Citation: IMF Staff Papers 1968, 003; 10.5089/9781451969160.024.A002

Sources: Tables 16 and 17.

In assessing the force of this general financial influence, however, one major distinction can usefully be made. There are prima facie reasons to believe that this influence will be strong where gold mining is one industry among many. It is convenient to define this condition in negative terms, i.e., where either (1) the role of gold mining in the domestic economy is not so predominant that its factor prices, material costs, and contributions to government revenue are to a significant degree endogenously determined, or (2) its role in export earnings is not so significant that its own level of output could become a decisive influence on the level of the exchange rate or on government measures designed to produce some of the effects of exchange rate adjustments.

Where, by contrast, gold mining is a large element in the economy, the situation is less clear cut. Two general influences may then break the “normal” link between relative profitability, in this global sense used above, and gold output. First, not only gold mining but all the economic entities associated with it may initially be earning “excess” revenue, with some of the qualities of economic rent. That is, net revenue from the mining of gold at its fixed price may provide a surplus over the opportunity cost of the resources used. In economies in which the role of gold mining is small, this surplus will ordinarily show itself directly in exceptionally high profits or royalties.

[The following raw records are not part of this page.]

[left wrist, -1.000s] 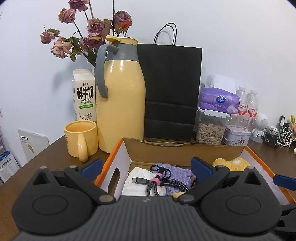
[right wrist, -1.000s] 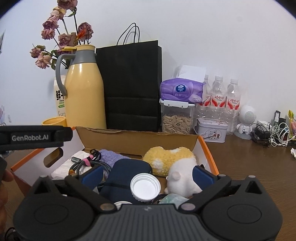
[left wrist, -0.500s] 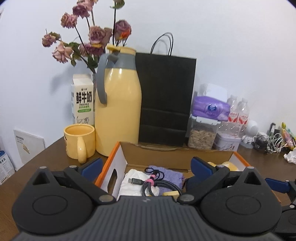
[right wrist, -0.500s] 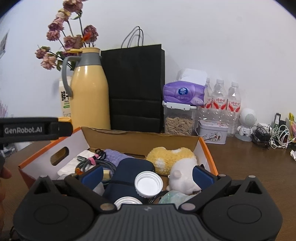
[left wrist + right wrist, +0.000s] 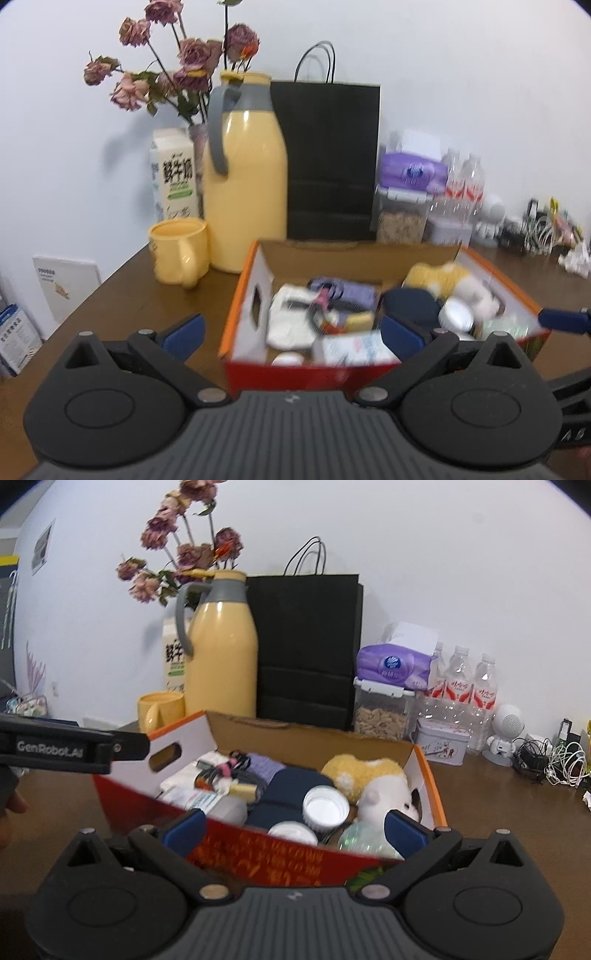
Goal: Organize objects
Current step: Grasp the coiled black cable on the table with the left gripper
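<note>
An open red-and-orange cardboard box [image 5: 288, 373] [image 5: 280, 856] sits on the brown table. It holds a coiled cable [image 5: 218, 771], a purple cloth [image 5: 264, 764], a navy pouch [image 5: 291, 786], white lids [image 5: 325, 806], a yellow-and-white plush toy [image 5: 373, 779] and white packets [image 5: 291, 325]. My left gripper [image 5: 291, 332] is open and empty, in front of the box's near left side. My right gripper [image 5: 295, 829] is open and empty, just before the box's near wall. The left gripper's body [image 5: 66, 747] shows at the left of the right wrist view.
Behind the box stand a yellow thermos jug [image 5: 245, 177], a yellow mug [image 5: 179, 251], a milk carton [image 5: 173, 173], dried roses [image 5: 177, 62], a black paper bag [image 5: 328, 158], a seed container with tissues [image 5: 384, 701], water bottles [image 5: 465, 694], a tin [image 5: 441, 746] and tangled cables [image 5: 554, 757].
Both grippers have pulled back and risen from over the box. The box's near red wall now shows in both views. The jaws stay open.
</note>
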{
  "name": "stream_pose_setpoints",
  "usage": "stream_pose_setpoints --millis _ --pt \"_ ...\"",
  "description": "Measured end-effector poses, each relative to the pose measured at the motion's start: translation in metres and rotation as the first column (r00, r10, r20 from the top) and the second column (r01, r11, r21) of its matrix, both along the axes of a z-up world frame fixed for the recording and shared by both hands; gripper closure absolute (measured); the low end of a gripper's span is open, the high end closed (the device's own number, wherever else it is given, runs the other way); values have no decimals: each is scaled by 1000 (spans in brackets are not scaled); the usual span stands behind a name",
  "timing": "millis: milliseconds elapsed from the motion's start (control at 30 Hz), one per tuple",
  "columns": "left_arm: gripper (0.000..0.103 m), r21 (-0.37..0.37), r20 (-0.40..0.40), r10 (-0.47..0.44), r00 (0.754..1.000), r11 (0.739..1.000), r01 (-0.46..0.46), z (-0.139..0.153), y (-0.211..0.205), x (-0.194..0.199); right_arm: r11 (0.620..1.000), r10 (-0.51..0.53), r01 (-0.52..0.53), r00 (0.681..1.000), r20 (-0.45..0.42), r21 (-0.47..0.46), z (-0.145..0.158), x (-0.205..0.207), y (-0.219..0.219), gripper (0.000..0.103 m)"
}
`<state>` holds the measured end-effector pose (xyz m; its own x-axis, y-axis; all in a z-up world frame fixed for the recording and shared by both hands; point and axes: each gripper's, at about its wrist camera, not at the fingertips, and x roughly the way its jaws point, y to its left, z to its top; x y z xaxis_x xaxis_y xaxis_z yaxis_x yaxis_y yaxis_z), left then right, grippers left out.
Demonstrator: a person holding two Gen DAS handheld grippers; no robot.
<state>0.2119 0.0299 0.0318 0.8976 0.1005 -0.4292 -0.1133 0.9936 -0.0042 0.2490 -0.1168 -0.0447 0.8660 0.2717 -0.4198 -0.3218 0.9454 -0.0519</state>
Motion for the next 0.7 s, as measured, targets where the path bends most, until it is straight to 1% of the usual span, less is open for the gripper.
stream_pose_setpoints --millis 67,233,400,500,700 --pt "0 11 -33 7 999 1000 -7 -5 5 -8 1000 10 -10 1000 -13 -11 -4 -7 1 0" --pt "0 7 -105 17 994 1000 -17 -19 20 -30 999 32 -34 998 -48 -32 -17 -22 1 0" --pt "0 -6 -195 21 981 1000 -22 -32 29 -46 999 31 -35 996 -80 -41 -27 -33 -1 0" --pt "0 -22 -234 -1 972 1000 -4 -40 29 -56 999 25 -28 996 -85 -41 -30 -37 -2 0" --pt "0 -2 -300 -29 954 1000 30 -56 16 -59 999 3 -6 995 -100 -34 -37 -36 -5 0"
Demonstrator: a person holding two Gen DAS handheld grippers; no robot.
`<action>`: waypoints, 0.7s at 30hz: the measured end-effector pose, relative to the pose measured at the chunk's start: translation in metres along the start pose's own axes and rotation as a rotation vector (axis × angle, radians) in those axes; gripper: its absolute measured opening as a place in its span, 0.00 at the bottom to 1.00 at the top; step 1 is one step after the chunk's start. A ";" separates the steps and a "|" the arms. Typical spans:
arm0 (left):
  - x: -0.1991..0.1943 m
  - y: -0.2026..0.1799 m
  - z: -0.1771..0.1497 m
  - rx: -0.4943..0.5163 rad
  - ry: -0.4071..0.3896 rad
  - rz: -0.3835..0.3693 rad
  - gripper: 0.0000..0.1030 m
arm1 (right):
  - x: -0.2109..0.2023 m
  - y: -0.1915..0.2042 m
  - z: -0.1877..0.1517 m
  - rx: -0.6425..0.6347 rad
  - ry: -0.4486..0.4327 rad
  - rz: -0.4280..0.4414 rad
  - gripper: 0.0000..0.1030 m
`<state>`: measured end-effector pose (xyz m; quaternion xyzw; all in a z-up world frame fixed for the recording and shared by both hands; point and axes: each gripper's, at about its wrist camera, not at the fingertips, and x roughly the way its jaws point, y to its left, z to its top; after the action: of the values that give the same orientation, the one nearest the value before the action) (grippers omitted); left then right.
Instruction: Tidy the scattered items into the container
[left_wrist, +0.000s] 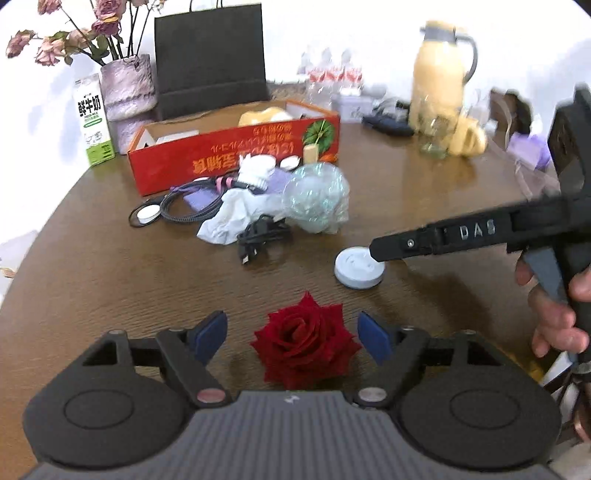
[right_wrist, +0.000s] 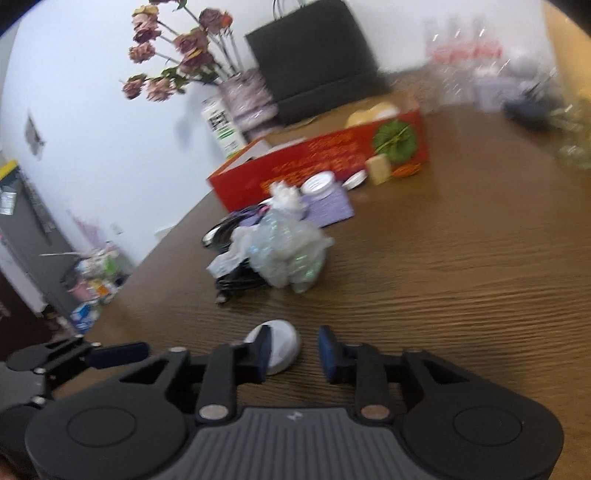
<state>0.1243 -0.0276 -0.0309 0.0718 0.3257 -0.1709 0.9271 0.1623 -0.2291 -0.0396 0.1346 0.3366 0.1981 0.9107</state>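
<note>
A red rose head (left_wrist: 304, 341) lies on the brown table between the blue pads of my open left gripper (left_wrist: 293, 336). A round white lid (left_wrist: 358, 267) lies to its right; my open right gripper (right_wrist: 293, 350) is over it, its left finger (right_wrist: 263, 352) covering part of the lid (right_wrist: 284, 345). The red cardboard box (left_wrist: 236, 155) stands open at the back, also in the right wrist view (right_wrist: 317, 166). In front of it lies a pile: crumpled clear plastic (left_wrist: 317, 197), white tissue (left_wrist: 236, 218), black cables (left_wrist: 262, 236), a purple box (right_wrist: 327, 203).
Behind the box stand a black paper bag (left_wrist: 210, 59), a vase of dried roses (left_wrist: 127, 88) and a milk carton (left_wrist: 92, 118). A yellow jug (left_wrist: 439, 85), a glass (left_wrist: 437, 136) and water bottles (left_wrist: 332, 77) stand at the back right.
</note>
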 end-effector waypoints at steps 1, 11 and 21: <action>-0.001 0.005 -0.001 -0.027 -0.005 -0.021 0.81 | -0.003 0.005 -0.002 -0.028 -0.013 -0.023 0.43; 0.005 0.017 -0.012 -0.118 -0.007 -0.074 0.55 | 0.021 0.060 -0.011 -0.256 0.037 -0.173 0.48; -0.025 0.015 -0.014 -0.113 -0.063 0.048 0.36 | 0.000 0.074 -0.020 -0.260 -0.010 -0.228 0.37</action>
<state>0.1032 -0.0039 -0.0260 0.0219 0.3037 -0.1323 0.9433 0.1290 -0.1614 -0.0260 -0.0225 0.3168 0.1349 0.9386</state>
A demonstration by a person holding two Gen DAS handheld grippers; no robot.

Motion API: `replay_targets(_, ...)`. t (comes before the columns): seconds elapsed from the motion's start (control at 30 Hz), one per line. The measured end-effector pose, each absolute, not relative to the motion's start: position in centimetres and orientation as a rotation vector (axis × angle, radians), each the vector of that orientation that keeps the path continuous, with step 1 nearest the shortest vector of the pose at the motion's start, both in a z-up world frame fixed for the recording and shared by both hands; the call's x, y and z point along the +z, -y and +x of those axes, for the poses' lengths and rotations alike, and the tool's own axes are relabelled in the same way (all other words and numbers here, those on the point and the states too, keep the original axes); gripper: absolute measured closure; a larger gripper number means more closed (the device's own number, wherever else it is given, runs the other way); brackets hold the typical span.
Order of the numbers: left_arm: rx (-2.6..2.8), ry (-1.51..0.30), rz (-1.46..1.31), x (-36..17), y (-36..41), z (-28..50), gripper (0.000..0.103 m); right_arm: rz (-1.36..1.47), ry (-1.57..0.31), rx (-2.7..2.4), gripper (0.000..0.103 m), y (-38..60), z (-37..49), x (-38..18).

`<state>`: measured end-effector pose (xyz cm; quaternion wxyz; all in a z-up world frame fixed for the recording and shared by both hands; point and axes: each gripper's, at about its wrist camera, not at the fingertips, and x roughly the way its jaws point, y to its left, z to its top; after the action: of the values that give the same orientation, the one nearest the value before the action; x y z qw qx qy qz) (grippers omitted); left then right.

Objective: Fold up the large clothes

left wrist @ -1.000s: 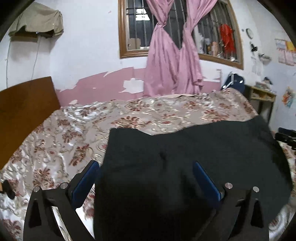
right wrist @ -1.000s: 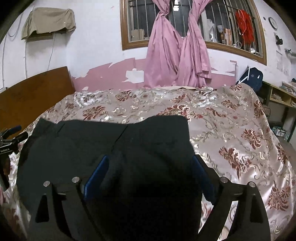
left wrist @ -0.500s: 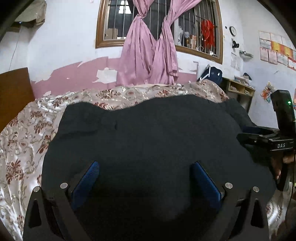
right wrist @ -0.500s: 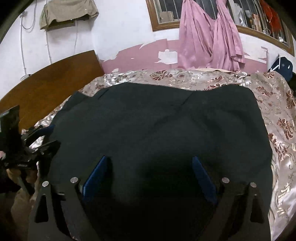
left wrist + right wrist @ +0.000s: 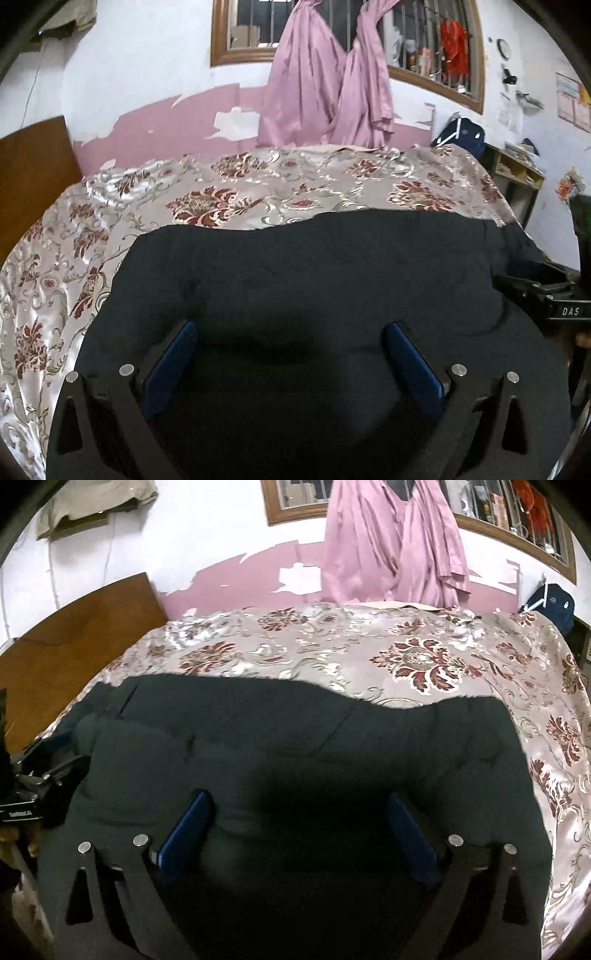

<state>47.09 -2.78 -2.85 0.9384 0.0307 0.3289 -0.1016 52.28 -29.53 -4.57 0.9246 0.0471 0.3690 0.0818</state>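
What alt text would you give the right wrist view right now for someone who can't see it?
A dark garment lies spread over a floral bedspread, filling the lower frame, with the right gripper open wide above it, blue fingers apart. The left gripper shows at the garment's left edge; pink curtains hang behind the bed.

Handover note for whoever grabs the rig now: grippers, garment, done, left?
Left hand-held gripper: open, jaws wide over the dark black garment, gripping nothing.
Right hand-held gripper: open too, over the same garment.
Garment lies spread on the floral satin bedspread, near edge bunched in a soft roll.
Done: laid out; whether a fold is in, cannot tell.
Left: grasp the edges, fold, probably more than once.
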Motion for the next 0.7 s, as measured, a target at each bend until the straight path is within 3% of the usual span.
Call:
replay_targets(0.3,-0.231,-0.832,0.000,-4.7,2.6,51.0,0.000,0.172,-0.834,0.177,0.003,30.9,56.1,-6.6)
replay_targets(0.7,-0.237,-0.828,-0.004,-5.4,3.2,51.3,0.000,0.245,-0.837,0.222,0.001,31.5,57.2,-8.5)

But where gold mining is a large element in the economy, such a surplus may be distributed in a number of ways: in taxation and other payments to government, in wage rates notably above those that would be set by marginal productivity in other industries, in differentially high payments for materials or other charges such as freight rates, as well as in super profits. Now, whatever the proportions in which this surplus has been retained by the industry or shared with its suppliers, workers, and the government (in accordance with relative economic and political strength), the super profits, actual or latent, can be expected to provide a cushion in the event of a decline in profitability.7 And to the extent that super profits have been built in to the industry’s cost level, costs will in some degree have become a function of profits. A fall in profitability may then partly reduce costs, and quasi costs such as taxation, before it has an influence on production by raising marginal cost above marginal revenue.8

These are examples of market influences that can be regarded as independent of specific government action, though such action may be needed in greater or less degree to reduce taxation in line with profitability, and to eliminate any differentially high rate of taxation, depending on the tax formula used. In addition, government policy may, of course, be invoked to stimulate these market influences, or to reinforce them. In particular, if gold mining contributes importantly to the balance of payments, the government is likely to weigh the opportunity costs, in terms of foreign exchange, of countenancing a major fall in this contribution. Such an assessment could, conceptually, suggest an alleviation in taxation beyond the mere elimination of any earlier excess taxation in relation to other industries. This might then be tantamount to a shadow premium on foreign exchange earnings from gold mining, represented in a differential subsidy to gold mining, which might replace earlier differentially high taxation tantamount to an effective “export tax.”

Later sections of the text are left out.